These are a few of my favorite FRIDAY THE 13th things!

July 13th, 2012 · 1 Comment

Look at the date! It’s Friday the 13th once again! Please allow me to present to you my 13 most favorite things in the Friday the 13th series…

# 13: THE GALLOWS HUMOR (PART 6) “What were you going to be when you grew up?” Look, I know precocious children are borderline intolerable but something about these kids being so blasé about the impending eradication of all their future plans really cracks me up.

# 12: THE JUST DESSERTS (PART 7) Bringing a whole new kind of camp to the series, THE NEW BLOOD offers not one but two highly satisfying love-to-hate-you character deaths. It helps that shady doctors and spoiled snobs rank high on my own personal hit list. Dr. Crews goes from pesky to deplorable when he throws Tina’s mom under the Voorhees bus to save his own skin and bitchy Melissa makes her clobbering all the more delicious by delivering some choice lines right before meeting her fate.

# 11: LEARNING TO SWIM (PART 8) I’m not such a big fan of this entry these days but this flashback scene involving young Rennie’s evil Uncle teaching her how to swim by throwing her overboard seconds after telling her the Jason Legend is just way too kindertraumatic to ignore.

# 10: THE HERO TAKES A FALL (PART 4) Although hunky do-gooders rarely fare well in the series, something about Rob seeking to avenge his sister’s death and his clear awareness of Jason makes you think he may have the chops to survive. Not going to happen. Rob is clearly shocked by not being invited to the final round as well, screaming “He’s killing me!” as Jason grants him a bitch-slap of a poorly lit undignified death.

# 9: THE LIGHTENING FLASH (PART 7) Yes, more love for NEW BLOOD! What can I say; I’ve got to follow my heart. There’s a great moment in this entry that takes place in a completely dark room but then there’s a flash of lightening and you see ol’ Jason standing in the corner. I know it’s simple but I’m a simple person.

DANCE BREAK! (PART 4 & PART 5) This is me both pandering and desperately trying to find a way to include PART 5.

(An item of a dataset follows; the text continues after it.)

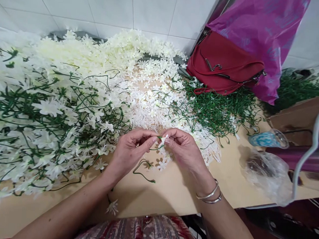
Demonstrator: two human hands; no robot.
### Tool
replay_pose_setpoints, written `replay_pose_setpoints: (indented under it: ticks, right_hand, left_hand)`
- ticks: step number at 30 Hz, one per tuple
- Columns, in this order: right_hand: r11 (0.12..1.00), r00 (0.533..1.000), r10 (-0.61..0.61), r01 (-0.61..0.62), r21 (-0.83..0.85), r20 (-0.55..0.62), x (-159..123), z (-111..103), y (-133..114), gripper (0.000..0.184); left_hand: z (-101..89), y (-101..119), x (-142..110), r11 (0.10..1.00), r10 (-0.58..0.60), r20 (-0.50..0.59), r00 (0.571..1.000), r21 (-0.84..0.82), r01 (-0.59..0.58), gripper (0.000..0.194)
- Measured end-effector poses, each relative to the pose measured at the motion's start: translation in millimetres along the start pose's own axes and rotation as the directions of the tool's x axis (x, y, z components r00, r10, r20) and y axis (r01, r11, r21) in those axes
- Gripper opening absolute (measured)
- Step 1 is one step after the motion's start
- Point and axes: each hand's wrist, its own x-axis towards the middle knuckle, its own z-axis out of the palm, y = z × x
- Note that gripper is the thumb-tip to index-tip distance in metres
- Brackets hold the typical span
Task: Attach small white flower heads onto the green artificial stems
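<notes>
In the head view, my left hand [132, 146] is closed in a pinch on the green stem [160, 147] of an artificial flower. My right hand [183, 145] pinches the small white flower head [163, 139] at the stem's end, thumb against forefinger. Both hands meet over the front of the table. Just below them lie a loose green stem [143, 175] and a few white petal pieces [161, 165]. Beyond my fingertips spreads a heap of thin white stamens [149, 115] mixed with white blossoms [162, 66].
A large pile of white flowers on green stems [54, 128] covers the left side. Green stems [219, 108] lie at right, under a red handbag [223, 65] and beside a purple plastic bag [270, 39]. A plastic cup [269, 138] and a clear bag [269, 175] stand near the right edge.
</notes>
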Motion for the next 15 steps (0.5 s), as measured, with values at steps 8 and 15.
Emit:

# 8: LIKE THE CORNERS OF MY MIND (PART 3) One way to quickly endear a new character to fright fans is to insist that they have been a part of the story for some time. Chris Higgins reveals she’s no scream newbie when she recalls her first encounter with the Legend of Crystal Lake via blurry double exposure flashback. Unlike Jason’s more typical precision takedowns, this rough and ragged confrontation gets dangerously close to resembling an actual assault. Jason’s identity mostly being hidden in shadow and Chris’s spotty incomplete recollection only add to the disturbing tone.

# 7: TIME FOR YOUR CLOSE UP (THE ORIGINAL) Look at poor Marcie with an axe in her skull! Has there ever been a more straight forward and (pardon the pun) in-your-face kill? Could this be accomplished any better today? Nope. Most kills these days look all rubbery and clean but damn, this is all gritty, messy and excuse the understatement, impolite.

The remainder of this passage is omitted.